The linguist Noam Chomsky is among the many experts who have equated thinking with linguistic capabilities. “If there is a severe deficit of language,” he once argued, “there will be a severe deficit of thought.”
The findings of Evelina Fedorenko, a workshop speaker and neuroscientist at MIT who studies what she calls the brain’s “language network,” challenge that idea. Many years of neuroimaging studies have found that brain regions responsible for linguistic tasks are activated independently of those used in reasoning, math, or spatial navigation. And contrary to Chomsky’s assumption, studies have found that people can perform complex cognitive tasks even with profound language impairments, she notes. “Language and thought appear to be distinct in the mind and brain,” Fedorenko said.
At the workshop, that assertion turned out to be somewhat controversial. After all, language is the medium through which much of our conscious thought occurs, and words are difficult to disentangle from the experience of thinking. Fedorenko challenged skeptics to give her a clear example of a cognitive task where language is definitively required: “Give me something to test,” she said. Language, she argues, is often a tool we use to improve or develop our thinking, but it is not the same as thought itself.

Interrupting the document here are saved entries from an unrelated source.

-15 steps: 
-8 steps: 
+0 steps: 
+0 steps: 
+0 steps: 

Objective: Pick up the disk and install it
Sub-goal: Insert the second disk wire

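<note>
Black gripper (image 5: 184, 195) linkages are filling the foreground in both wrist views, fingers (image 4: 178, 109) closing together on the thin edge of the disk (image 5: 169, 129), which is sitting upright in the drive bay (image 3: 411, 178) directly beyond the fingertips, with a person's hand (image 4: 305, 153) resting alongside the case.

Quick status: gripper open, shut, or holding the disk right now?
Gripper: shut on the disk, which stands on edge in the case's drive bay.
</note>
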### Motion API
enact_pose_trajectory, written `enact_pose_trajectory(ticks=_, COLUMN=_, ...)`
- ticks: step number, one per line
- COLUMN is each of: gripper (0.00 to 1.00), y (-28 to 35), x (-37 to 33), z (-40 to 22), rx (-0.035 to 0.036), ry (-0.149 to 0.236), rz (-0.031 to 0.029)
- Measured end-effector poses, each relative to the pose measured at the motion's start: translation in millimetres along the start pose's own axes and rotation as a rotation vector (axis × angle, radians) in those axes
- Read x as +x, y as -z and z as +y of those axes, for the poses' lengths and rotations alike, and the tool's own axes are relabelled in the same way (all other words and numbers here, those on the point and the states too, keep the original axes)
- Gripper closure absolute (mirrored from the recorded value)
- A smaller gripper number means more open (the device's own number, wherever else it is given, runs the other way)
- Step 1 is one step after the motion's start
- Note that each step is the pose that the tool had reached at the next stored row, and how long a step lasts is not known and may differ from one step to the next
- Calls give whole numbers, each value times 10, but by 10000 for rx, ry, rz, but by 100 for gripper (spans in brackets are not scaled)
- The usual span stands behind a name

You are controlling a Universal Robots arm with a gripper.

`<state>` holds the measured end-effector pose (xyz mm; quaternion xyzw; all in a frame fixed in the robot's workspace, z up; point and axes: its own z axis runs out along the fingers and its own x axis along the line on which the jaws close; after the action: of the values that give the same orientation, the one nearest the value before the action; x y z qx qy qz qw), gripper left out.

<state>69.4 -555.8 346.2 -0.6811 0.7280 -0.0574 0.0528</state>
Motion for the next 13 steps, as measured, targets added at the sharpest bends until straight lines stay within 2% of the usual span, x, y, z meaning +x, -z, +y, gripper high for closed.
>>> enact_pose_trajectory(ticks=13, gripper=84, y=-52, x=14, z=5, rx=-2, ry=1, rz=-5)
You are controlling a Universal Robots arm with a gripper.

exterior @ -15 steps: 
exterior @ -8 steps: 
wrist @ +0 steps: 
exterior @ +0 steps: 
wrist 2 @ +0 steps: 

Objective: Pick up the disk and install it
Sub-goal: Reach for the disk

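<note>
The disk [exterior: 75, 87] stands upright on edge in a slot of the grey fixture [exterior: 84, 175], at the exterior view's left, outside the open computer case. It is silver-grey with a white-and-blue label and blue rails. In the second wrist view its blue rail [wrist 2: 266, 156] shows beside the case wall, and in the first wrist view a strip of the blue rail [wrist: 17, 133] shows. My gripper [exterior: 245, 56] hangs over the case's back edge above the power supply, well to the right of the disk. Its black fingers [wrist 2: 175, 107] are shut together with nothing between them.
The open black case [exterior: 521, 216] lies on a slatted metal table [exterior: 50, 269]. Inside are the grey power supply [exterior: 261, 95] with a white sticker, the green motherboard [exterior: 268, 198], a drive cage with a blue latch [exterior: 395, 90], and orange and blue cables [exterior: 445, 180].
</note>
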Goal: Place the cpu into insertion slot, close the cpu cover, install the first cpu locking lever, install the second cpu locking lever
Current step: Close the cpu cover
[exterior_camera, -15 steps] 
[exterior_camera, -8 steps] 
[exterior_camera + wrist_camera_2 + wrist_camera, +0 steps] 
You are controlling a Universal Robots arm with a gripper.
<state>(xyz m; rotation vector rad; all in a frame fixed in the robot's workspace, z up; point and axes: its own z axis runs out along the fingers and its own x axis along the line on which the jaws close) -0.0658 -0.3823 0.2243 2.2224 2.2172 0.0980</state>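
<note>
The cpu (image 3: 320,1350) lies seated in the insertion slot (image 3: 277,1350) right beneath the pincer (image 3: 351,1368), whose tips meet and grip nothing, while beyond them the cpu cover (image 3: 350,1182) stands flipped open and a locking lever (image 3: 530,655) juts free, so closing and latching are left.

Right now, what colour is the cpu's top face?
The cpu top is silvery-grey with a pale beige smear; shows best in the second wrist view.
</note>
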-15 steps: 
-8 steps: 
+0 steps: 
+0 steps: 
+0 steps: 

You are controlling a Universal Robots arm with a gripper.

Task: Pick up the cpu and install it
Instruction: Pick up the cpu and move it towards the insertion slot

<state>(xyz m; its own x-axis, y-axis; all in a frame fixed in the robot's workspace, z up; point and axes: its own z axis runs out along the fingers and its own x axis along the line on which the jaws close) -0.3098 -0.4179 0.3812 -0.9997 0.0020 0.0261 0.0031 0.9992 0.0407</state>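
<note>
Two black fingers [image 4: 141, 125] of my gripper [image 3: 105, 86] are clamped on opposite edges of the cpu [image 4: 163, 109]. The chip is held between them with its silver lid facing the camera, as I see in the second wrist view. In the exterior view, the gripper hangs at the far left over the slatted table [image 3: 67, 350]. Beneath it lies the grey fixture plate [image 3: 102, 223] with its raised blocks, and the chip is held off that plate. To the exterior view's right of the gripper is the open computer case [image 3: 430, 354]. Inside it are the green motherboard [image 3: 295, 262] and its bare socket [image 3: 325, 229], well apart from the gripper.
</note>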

In LLMs, the boundaries between linguistic prowess and other cognitive abilities often appear to be clearer. Although AI systems have demonstrated the ability to generate fluent text, they often struggle with other tasks, like logical inference or completing basic math problems.
One reason could be an overreliance on massive amounts of linguistic data to produce those types of diverse capabilities. Anna (Anya) Ivanova, a former member of Fedorenko’s lab who is now at Georgia Tech and who spoke at the workshop, has been exploring how the separation of language and thought in the human brain could be used as a model to expand machine intelligence.
Recent models, such as GPT-5, have greatly improved performance across a variety of cognitive skills. But so far, the new strategies to improve AI “reasoning,” like “chain-of-thought” prompting — where an AI system breaks down a prompt into a series of steps — still fundamentally rely on language. That might not be unlike how the human brain often relies on language as a tool to improve thought. But creating AI that thinks will likely require radically different strategies, she argues.
That open domain of research is part of what makes this moment exciting for neuroscientists who are just beginning to explore their new suite of tools to understand brains both human and silicon. “I really don’t understand how some people are not excited about this,” Fedorenko said, though ultimately conceding, “If we all agreed on everything, it would be no fun.”